Exercise: Search the data for the word "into". Reproduce every line where it is found.

Record excerpts:
/---
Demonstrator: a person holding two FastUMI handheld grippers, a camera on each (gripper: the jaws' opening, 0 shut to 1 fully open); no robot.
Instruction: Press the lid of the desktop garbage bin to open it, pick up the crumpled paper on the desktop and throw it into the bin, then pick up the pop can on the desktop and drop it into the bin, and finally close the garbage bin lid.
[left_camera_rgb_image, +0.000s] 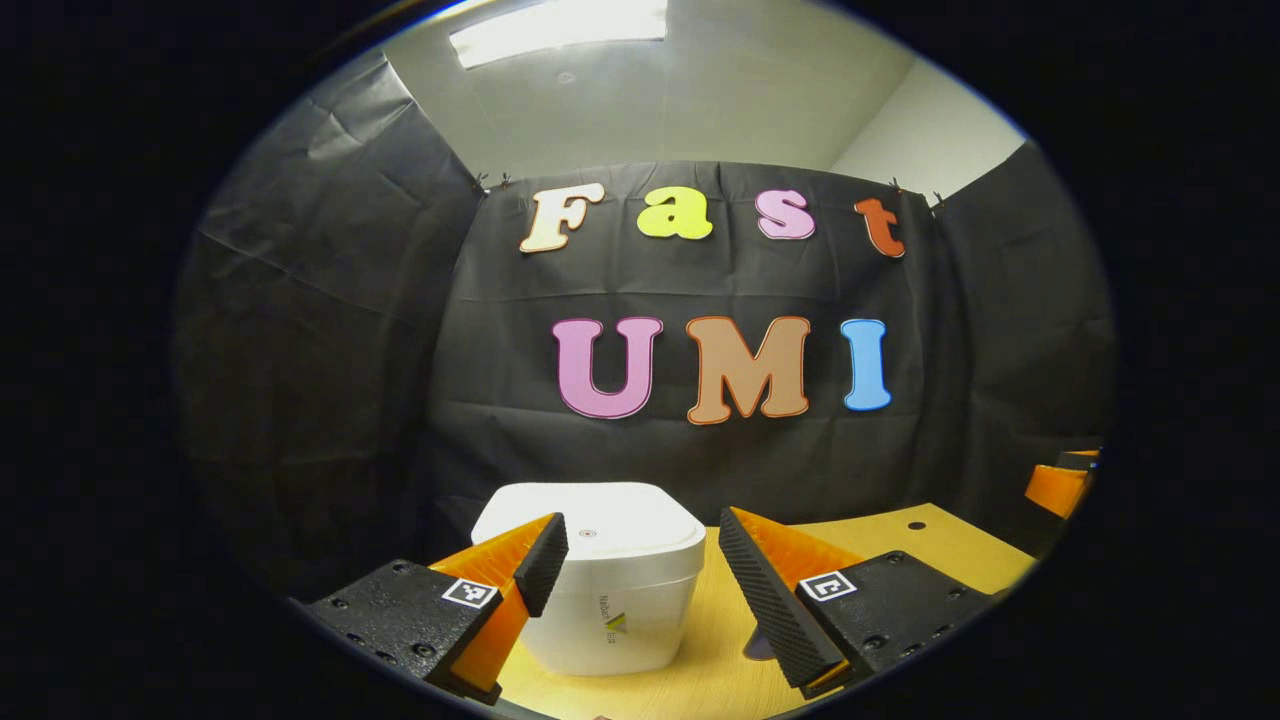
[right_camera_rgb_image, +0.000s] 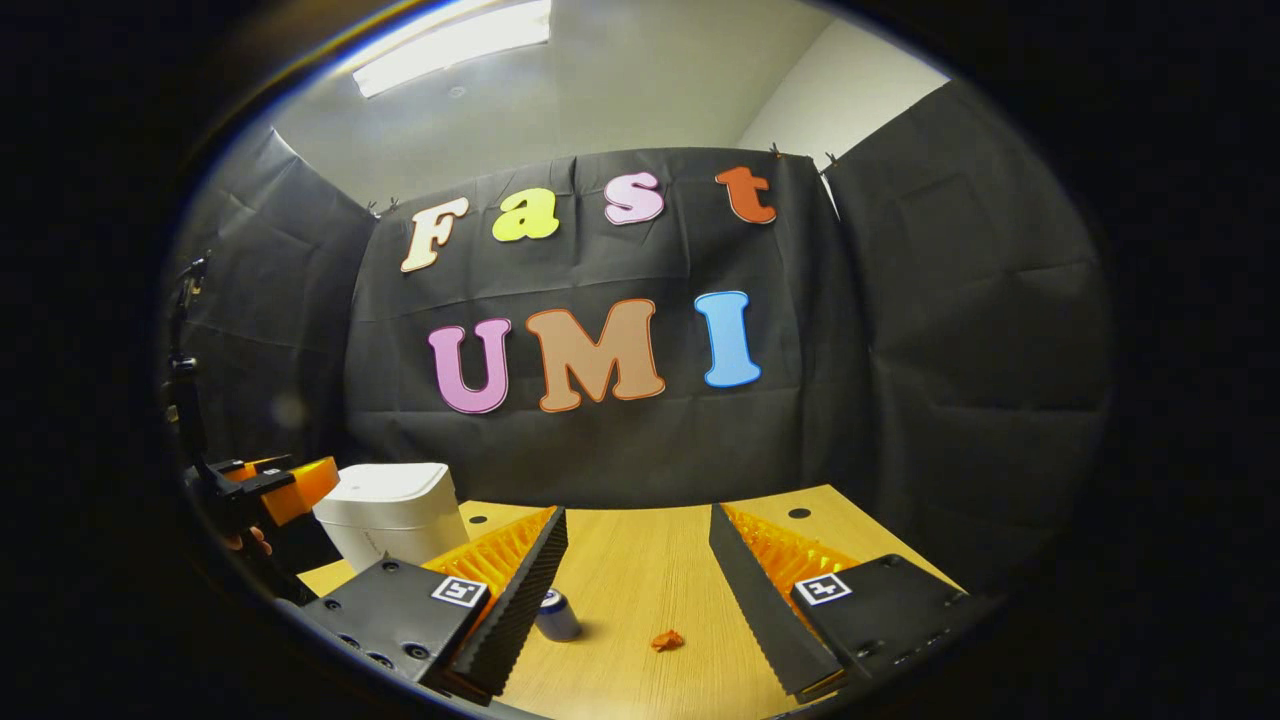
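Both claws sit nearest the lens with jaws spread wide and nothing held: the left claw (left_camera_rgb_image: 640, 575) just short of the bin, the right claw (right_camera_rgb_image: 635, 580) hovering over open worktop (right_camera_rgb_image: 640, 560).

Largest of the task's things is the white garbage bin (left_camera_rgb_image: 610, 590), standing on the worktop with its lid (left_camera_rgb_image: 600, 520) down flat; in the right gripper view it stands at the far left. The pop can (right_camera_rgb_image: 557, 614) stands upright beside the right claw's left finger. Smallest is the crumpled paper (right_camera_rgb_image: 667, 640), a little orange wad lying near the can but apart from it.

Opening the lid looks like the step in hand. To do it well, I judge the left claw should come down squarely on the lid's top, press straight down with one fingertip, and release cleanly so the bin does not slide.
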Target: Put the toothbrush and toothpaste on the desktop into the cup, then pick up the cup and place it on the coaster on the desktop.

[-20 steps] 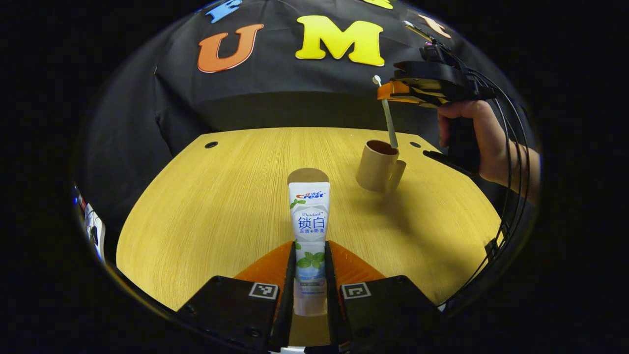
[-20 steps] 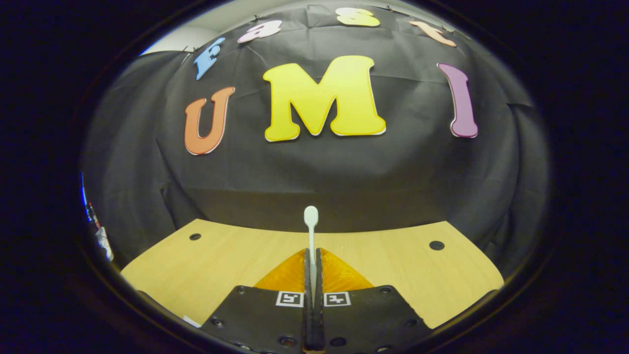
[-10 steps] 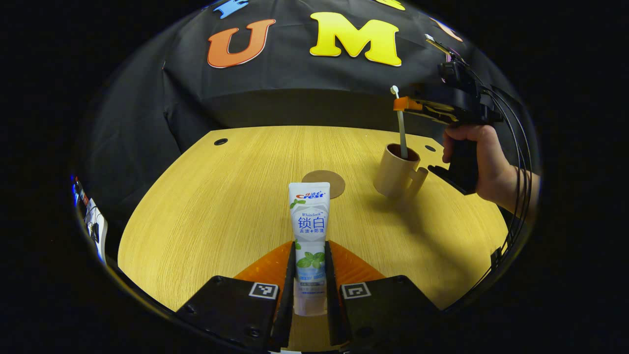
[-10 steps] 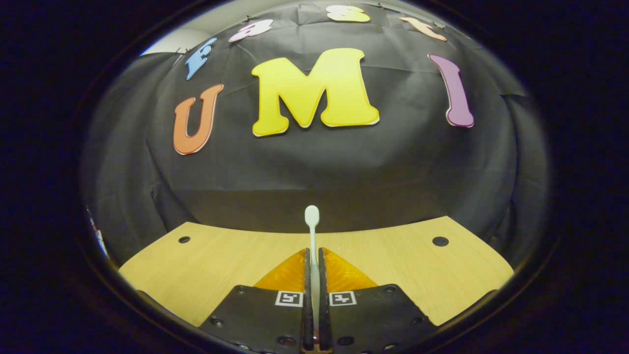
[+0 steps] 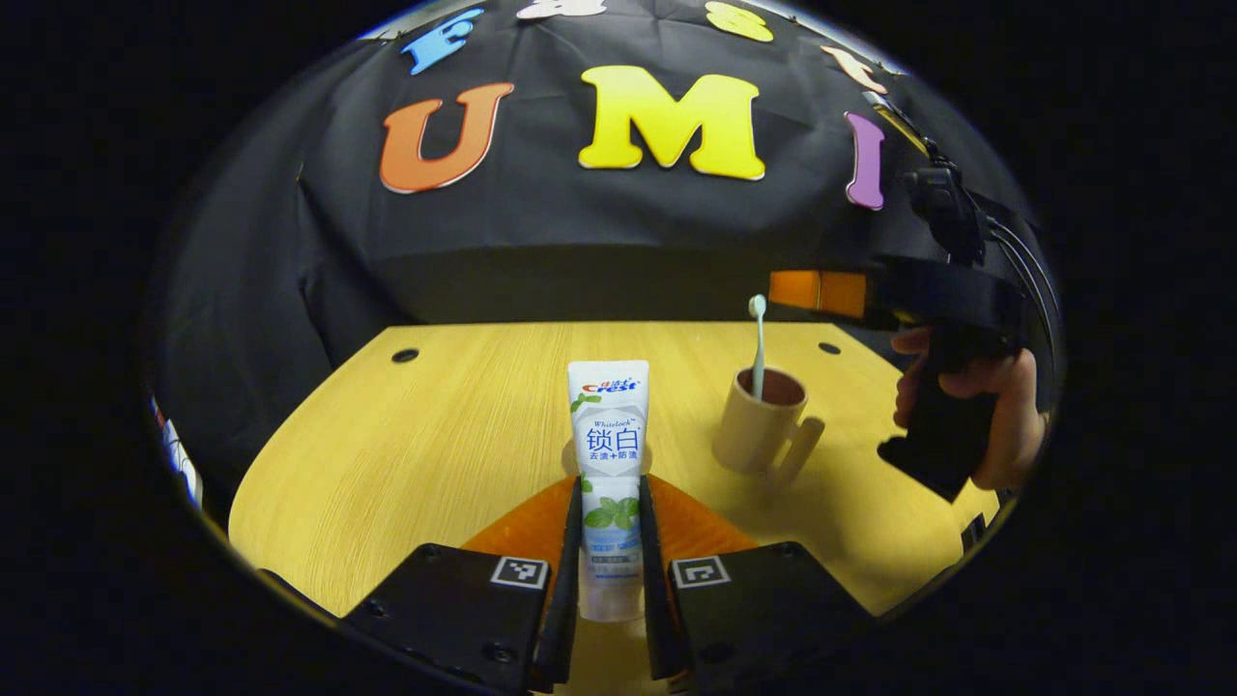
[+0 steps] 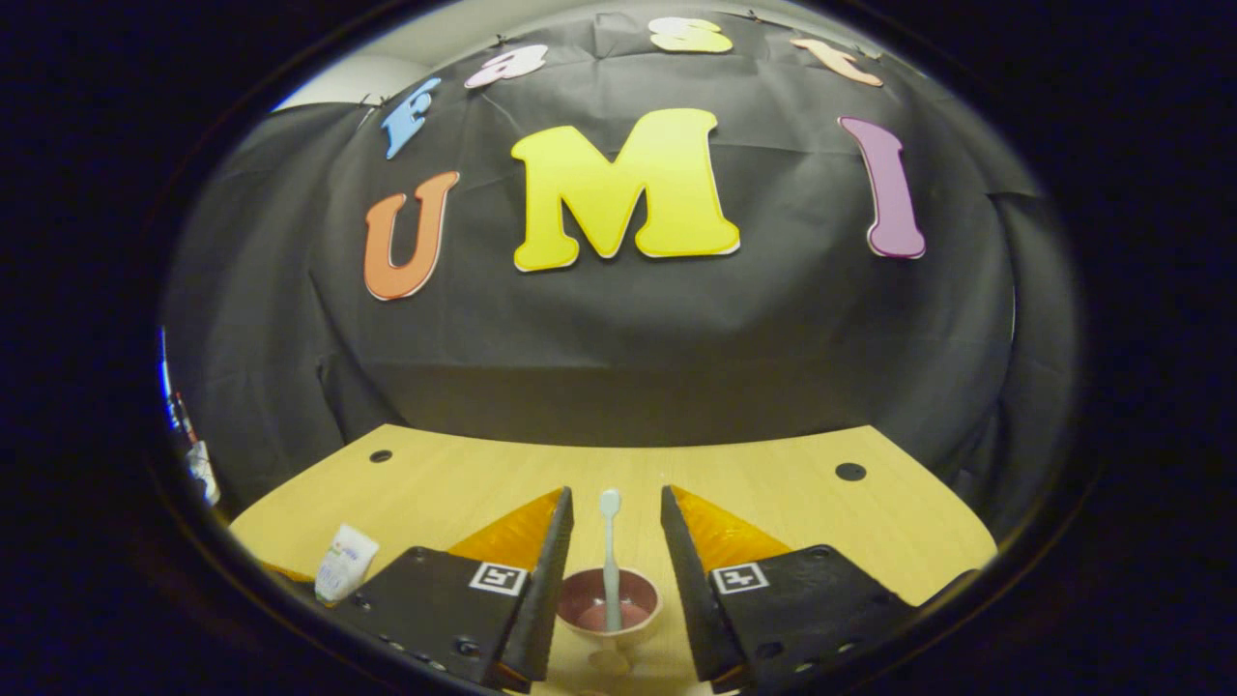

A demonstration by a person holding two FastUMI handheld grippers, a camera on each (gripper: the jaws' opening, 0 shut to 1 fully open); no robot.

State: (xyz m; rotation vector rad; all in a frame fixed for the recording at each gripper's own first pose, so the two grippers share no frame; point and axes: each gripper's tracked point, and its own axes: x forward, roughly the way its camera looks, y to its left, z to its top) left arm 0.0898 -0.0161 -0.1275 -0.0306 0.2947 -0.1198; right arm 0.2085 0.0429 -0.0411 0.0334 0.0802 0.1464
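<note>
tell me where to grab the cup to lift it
Probably grip the cup by its handle, coming from the right hand-held gripper's side. The handle juts out that way, and the toothbrush stands in the mouth, so a rim pinch looks crowded.

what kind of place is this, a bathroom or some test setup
Likely a staged recording booth, not a bathroom: black cloth wall behind a bare wooden desktop, with hand-held grippers working a toothpaste tube and a cup.
</note>
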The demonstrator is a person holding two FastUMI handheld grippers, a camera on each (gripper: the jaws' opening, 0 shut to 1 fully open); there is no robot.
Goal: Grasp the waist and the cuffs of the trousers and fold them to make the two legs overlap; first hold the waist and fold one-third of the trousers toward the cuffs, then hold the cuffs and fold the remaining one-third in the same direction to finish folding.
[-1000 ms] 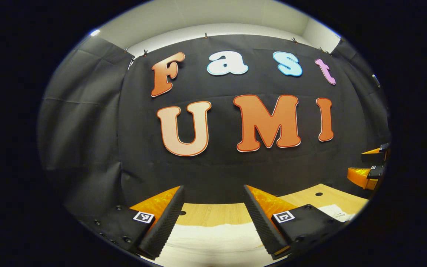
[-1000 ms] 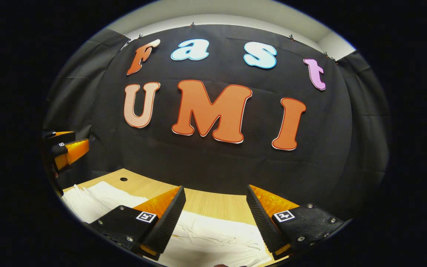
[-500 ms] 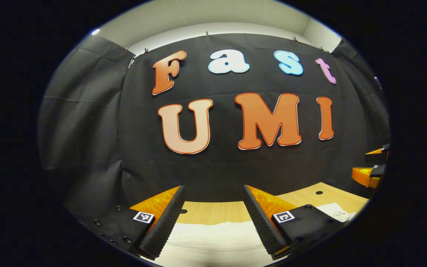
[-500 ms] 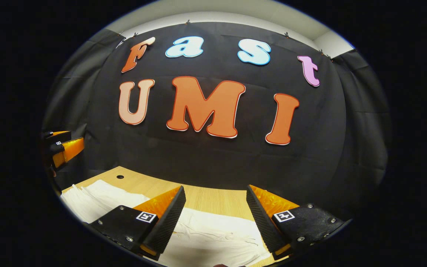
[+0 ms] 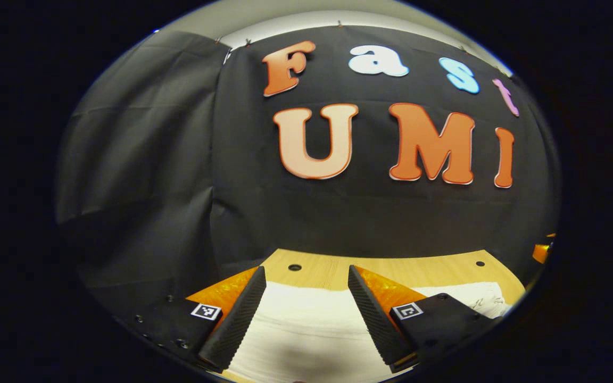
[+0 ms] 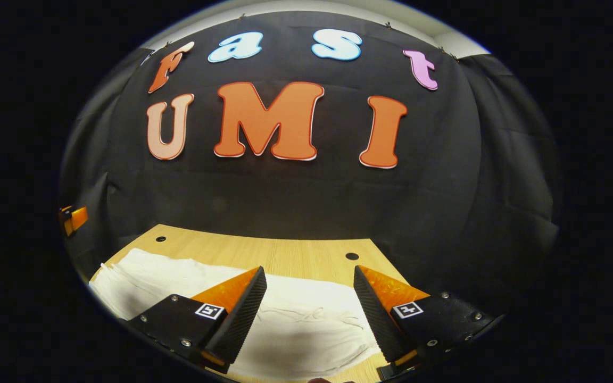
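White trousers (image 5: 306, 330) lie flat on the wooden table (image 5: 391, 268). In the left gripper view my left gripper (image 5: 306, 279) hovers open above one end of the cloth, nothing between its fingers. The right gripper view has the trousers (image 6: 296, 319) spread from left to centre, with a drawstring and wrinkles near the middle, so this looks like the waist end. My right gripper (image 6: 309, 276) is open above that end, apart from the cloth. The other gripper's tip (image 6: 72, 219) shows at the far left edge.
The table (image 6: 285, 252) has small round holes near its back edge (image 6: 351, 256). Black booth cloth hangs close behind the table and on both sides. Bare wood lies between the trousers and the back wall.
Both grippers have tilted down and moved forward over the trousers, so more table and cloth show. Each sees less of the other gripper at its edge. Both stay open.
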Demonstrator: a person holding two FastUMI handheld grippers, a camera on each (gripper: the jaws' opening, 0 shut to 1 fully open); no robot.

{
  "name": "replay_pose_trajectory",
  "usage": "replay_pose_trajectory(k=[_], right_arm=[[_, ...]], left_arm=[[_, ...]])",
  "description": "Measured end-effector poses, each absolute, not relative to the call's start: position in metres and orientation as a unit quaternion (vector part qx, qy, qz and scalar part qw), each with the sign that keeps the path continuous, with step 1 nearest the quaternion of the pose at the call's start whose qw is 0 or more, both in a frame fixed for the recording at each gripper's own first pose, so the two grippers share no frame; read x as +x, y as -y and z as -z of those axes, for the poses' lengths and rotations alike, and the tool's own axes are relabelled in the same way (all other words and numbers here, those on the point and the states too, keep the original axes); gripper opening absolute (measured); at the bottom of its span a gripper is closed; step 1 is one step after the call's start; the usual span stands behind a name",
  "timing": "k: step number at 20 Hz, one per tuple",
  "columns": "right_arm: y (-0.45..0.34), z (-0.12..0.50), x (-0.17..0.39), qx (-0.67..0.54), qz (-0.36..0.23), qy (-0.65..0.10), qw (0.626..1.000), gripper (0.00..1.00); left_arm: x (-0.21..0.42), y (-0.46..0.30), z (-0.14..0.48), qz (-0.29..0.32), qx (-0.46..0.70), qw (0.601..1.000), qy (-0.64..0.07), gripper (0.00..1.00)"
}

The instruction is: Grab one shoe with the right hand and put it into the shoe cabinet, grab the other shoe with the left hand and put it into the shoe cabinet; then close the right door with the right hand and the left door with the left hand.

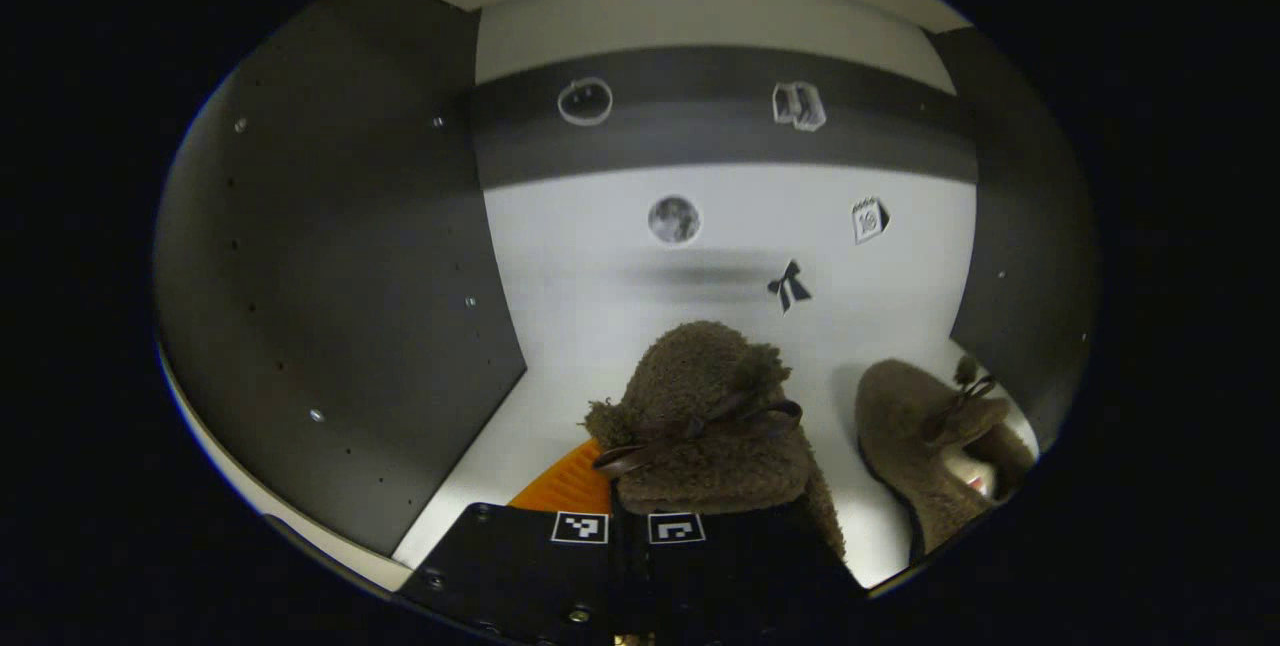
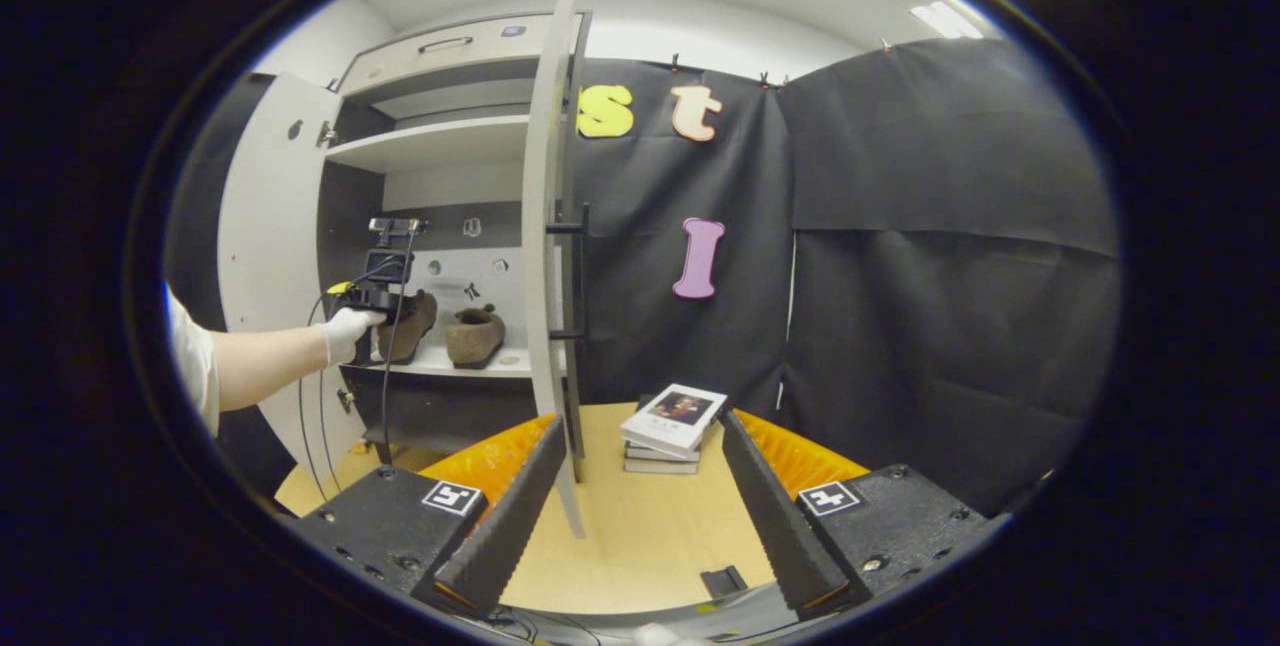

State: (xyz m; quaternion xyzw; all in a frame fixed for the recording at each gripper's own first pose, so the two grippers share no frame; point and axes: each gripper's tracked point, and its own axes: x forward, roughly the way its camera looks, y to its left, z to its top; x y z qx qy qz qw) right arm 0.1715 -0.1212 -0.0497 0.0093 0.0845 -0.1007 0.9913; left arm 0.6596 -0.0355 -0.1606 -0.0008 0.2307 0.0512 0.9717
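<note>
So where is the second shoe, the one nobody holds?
In the left gripper view, the free shoe lies on the cabinet shelf, right of the shoe held in the left tongs.

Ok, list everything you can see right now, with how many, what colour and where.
Fuzzy shoes: 2, brown, on the cabinet shelf; one in the left gripper, the other beside it.
Shoe cabinet: 1, white with a dark inside, both doors open.
Right door: 1, white, edge-on in front of the right gripper.
Stickers: several, grey and black, on the cabinet's back wall.
Books: small stack, white cover on top, on the wooden table.
Left gripper: shut on the shoe, inside the cabinet.
Right gripper: open, over the table.
Gloved hand: 1, white glove, holding the left gripper.
</note>
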Motion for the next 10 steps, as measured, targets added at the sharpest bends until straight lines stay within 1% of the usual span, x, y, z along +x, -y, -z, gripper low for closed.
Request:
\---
Solution:
Instruction: Press the lid of the desktop garbage bin to open it, pick up the crumpled paper on the desktop and throw it into the bin, then pick up the pop can on the desktop and drop it into the bin, and finally close the garbage bin lid.
Target: Put the toothbrush and toothpaste on the desktop into the cup, then pick up the cup and place it on the coaster on the desktop.
The instruction is: Grab one shoe with the right hand and put it into the shoe cabinet, grab the other shoe with the left hand and put it into the shoe cabinet; then close the right door with the right hand and the left door with the left hand.

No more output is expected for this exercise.